The median income for a household in the town was $38,625, and the median income for a family was $44,231. The per capita income for the town was $19,710. About 11.0% of the population was below the poverty line, including 14.1% of those under age 18 and 6% of those age 65 or over.

===2000 census===
As of the census of 2000, there were 937 people, 353 households, and 273 families living in the town. The population density was 1,855.1 /mi2. There were 388 housing units at an average density of 768.2 /mi2. The racial makeup of the town was 98.93% White, 0.43% African American, 0.32% Native American, 0.11% Asian, and 0.21% from two or more races. Hispanic or Latino of any race were 0.21% of the population.

There were 353 households, out of which 33.7% had children under the age of 18 living with them, 58.1% were married couples living together, 14.4% had a female householder with no husband present, and 22.4% were non-families. 21.8% of all households were made up of individuals, and 9.9% had someone living alone who was 65 years of age or older. The average household size was 2.63 and the average family size was 3.03.

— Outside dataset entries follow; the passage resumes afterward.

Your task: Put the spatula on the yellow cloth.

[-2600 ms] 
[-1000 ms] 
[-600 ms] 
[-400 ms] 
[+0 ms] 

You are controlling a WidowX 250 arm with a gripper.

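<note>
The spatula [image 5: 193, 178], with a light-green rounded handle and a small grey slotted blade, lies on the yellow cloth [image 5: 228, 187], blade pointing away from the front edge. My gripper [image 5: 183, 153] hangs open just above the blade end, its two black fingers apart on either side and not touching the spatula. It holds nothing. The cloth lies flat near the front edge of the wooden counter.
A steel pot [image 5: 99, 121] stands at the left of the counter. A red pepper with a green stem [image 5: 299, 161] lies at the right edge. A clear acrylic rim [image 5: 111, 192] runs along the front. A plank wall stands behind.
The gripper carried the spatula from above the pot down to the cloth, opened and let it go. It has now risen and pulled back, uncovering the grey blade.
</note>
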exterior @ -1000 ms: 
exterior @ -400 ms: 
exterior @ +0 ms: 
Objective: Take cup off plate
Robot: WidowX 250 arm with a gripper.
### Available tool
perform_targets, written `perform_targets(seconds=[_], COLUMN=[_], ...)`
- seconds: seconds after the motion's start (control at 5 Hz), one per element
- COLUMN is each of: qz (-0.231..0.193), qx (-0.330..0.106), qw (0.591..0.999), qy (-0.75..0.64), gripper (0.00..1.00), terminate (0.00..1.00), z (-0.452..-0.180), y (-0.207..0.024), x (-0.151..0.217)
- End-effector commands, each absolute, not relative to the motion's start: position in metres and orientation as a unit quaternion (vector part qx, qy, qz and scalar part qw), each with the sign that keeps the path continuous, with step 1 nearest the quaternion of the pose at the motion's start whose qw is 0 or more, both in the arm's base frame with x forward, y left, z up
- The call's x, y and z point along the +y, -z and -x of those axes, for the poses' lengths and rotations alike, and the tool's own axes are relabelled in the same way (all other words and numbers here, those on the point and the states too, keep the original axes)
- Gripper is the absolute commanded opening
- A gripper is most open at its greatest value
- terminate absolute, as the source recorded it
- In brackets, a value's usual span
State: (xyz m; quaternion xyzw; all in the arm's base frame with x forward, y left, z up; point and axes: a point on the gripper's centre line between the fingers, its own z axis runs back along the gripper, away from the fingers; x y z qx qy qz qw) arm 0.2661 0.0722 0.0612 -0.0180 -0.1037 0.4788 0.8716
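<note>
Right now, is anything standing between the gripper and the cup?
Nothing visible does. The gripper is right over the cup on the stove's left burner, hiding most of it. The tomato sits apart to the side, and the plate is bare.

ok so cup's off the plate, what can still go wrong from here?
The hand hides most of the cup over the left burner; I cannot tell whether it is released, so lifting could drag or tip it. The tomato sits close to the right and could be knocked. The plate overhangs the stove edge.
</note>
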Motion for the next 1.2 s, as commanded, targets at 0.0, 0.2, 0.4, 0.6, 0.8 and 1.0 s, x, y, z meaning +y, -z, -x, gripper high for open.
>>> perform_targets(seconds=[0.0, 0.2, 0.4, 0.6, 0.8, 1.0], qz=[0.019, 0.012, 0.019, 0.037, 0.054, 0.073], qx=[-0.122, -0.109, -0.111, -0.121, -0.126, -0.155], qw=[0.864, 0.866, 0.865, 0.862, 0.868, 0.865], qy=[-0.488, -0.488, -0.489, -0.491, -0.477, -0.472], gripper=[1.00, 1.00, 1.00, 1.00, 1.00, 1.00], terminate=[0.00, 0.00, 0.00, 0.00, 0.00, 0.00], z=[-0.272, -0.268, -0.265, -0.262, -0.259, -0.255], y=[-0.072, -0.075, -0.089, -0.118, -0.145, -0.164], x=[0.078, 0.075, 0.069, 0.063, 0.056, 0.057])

In the town, the age distribution is 26.6% under the age of 18, 6.1% from 18 to 24, 29.9% from 25 to 44, 22.4% from 45 to 64, and 15.0% who were 65 years of age or older. The median age was 37 years. For every 100 females, there were 92.0 males. For every 100 females age 18 and over, there were 85.4 males.

The median income for a household in the town was $33,750, and the median income for a family was $38,462. Males had a median income of $27,500 versus $21,719 for females. The per capita income for the town was $13,904. About 8.7% of families and 12.8% of the population were below the poverty line, including 17.8% of those under age 18 and 10.1% of those age 65 or over.